What is written with a pen, you cannot take it out with an ax. The creators of the narrative approach, Michael White and David Epston, do not argue with the Russian proverb. Considering the lives of people and their relationships as these stories, today already world-famous and respected Australian experts, they say: “Ue” is not necessary.

It is enough to take a closer look at what is written — to read from a different angle, to look at what is written in small print, in brackets, footnotes, comments, in those fragments of our personal history that we at one time preferred not to include in the main storylines, but which, not less, they have not gone anywhere, one has only to remember them and breathe life into them again.

Rewrite your life story

«Narrative» in translation from English means «story», «narrative». Narrative therapy is a conversation in which people “retell”, that is, they tell in a new way, the stories of their lives. For narrative therapists, “story” is some events linked in certain sequences over a certain time period and thus brought into a state of plot endowed with meaning.

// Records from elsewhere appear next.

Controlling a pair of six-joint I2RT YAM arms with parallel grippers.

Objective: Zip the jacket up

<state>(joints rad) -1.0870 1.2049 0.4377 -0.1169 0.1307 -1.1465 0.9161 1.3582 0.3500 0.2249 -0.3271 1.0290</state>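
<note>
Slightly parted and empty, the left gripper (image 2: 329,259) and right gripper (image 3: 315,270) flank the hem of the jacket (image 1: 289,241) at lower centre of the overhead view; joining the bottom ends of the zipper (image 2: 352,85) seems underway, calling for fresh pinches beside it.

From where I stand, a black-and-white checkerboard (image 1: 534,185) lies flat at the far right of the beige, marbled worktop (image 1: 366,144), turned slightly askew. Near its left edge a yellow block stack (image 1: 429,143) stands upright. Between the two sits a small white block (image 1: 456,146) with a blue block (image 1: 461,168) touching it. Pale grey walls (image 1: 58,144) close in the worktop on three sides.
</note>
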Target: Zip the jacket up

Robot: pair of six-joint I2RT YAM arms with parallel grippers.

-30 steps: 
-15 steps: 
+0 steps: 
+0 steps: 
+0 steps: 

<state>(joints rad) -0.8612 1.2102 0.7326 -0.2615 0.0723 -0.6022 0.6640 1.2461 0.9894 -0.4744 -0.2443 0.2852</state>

When we are born, we have no idea what the meaning of our experience every second has, no names for what we experience. We do not know who we are, where we are, that we are people, relatives are around us, there is a toy over the crib, and we ourselves, for example, are satisfied or hungry. We don’t even have such concepts as “who”, “where”, “around”, “I”, pleasure, etc. Gradually, from the people around us, we learn that we are, we have a name, we are a boy or a girl, that we are naughty or behave well, that we are pushy or lazy, whiny or sensitive, smart or naughty. Adults tell us that now we are sad, and at another moment we are glad that we are hurt or funny, anxious or calm. So step by step we form stories about who we are and what our life is like. And life goes on, and to every moment we experience, we attribute one or another meaning in accordance with the knowledge we already have. The life story of every person consists of many intertwining stories — about what he is, about his personal life, career, studies, his achievements and disappointments, family and hobbies, desires and plans. At the same time, we strive to ensure that each storyline looks logical, and all of them are somehow coordinated with each other. So, for example, if a person has a story that he is an altruist, a philanthropist, and also a law-abiding citizen, it will be difficult for him to combine with it the story that he chose a career as a killer and achieved great success in it. And a person who learns early that he is a smart and diligent boy, and that this is very good, and then, in accordance with this knowledge, adding something new to him, that he is a talented student and a purposeful young man, it will be easy to explain to himself how he turned out to be in a cap and gown at the graduation ceremony at Harvard. The subtlety is that in the life of a philanthropist, for sure, there was a moment when he stood in a subway car during rush hour, squeezed by unfamiliar bodies and hated all of humanity, and a Harvard graduate more than once failed to cope with tasks and felt a desire to quit everything and grow flowers, it’s just that our heroes did not write these events in the history of their lives, making them seem to be invisible, for a while, and maybe forever.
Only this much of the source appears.